The case for this approach was amplified in an address by the Deputy Ambassador for the Russian Mission to the United Nations, Dmitry Polyanskiy (cf. excerpts below).

He was followed by Harley Schlanger of the LaRouche Organization, who detailed the bloody results which originated from the arrogance of the claim that the U.S. and NATO, as “victors” in the Cold War, have the right to enforce a “Rules-Based Order.” The wars and regime change coups since the end of the Cold War against Panama, Afghanistan, Iraq, Yugoslavia, Libya and Syria were followed by the coup in Ukraine in 2014, the ultimate target of which is Russia. Today, trans-Atlantic officials are trying to rally behind a confrontation in Ukraine, to save their “unipolar world order.”

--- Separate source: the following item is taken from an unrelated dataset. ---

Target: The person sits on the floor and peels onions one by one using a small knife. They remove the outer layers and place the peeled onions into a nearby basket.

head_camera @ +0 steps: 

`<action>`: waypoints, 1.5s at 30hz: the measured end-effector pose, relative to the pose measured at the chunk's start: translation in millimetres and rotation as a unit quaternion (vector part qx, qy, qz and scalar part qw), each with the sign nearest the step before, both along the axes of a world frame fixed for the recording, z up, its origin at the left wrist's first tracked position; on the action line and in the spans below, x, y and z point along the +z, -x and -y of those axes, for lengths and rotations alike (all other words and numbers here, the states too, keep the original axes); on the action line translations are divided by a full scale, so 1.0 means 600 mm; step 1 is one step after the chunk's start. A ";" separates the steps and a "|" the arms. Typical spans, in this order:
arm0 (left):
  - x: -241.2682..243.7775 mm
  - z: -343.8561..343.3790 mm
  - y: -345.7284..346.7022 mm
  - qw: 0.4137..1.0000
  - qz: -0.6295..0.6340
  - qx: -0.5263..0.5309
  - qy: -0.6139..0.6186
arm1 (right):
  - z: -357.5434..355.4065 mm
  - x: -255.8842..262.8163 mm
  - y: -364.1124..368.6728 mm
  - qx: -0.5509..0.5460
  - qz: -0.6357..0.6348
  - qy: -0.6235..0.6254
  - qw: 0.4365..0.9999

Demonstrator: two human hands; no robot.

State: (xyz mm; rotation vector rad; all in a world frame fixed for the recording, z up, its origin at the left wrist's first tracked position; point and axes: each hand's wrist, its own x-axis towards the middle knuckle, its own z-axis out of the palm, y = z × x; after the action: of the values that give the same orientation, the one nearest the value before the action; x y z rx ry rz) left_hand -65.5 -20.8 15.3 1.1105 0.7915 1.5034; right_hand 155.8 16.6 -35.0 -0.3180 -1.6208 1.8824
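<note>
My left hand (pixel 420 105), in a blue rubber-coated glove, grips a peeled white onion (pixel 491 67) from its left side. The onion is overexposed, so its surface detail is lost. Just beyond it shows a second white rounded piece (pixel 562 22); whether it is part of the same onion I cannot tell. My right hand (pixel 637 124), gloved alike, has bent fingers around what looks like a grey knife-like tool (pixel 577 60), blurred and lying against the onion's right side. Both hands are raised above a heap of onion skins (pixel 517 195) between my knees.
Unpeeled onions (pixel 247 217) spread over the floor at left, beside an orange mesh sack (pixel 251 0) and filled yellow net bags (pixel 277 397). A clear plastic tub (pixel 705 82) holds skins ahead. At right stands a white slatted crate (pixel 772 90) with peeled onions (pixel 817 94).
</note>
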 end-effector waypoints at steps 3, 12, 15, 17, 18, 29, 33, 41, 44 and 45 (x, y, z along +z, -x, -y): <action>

EIR Economics Editor, Paul Gallagher, then described the destruction of the international financial system, beginning in 1971 with the decoupling of the dollar from gold, and leading to a banking system based on speculation rather than production. Richard Black, the Schiller Institute representative to the UN, concluded the presentations by the need to seek that which unites us globally rather than to adopt policies which divide us. A rich discussion followed, all of which can be viewed at https://www.youtube.com/watch?v=o32znt4i_zE. The proceedings will also be published in an upcoming issue of EIR.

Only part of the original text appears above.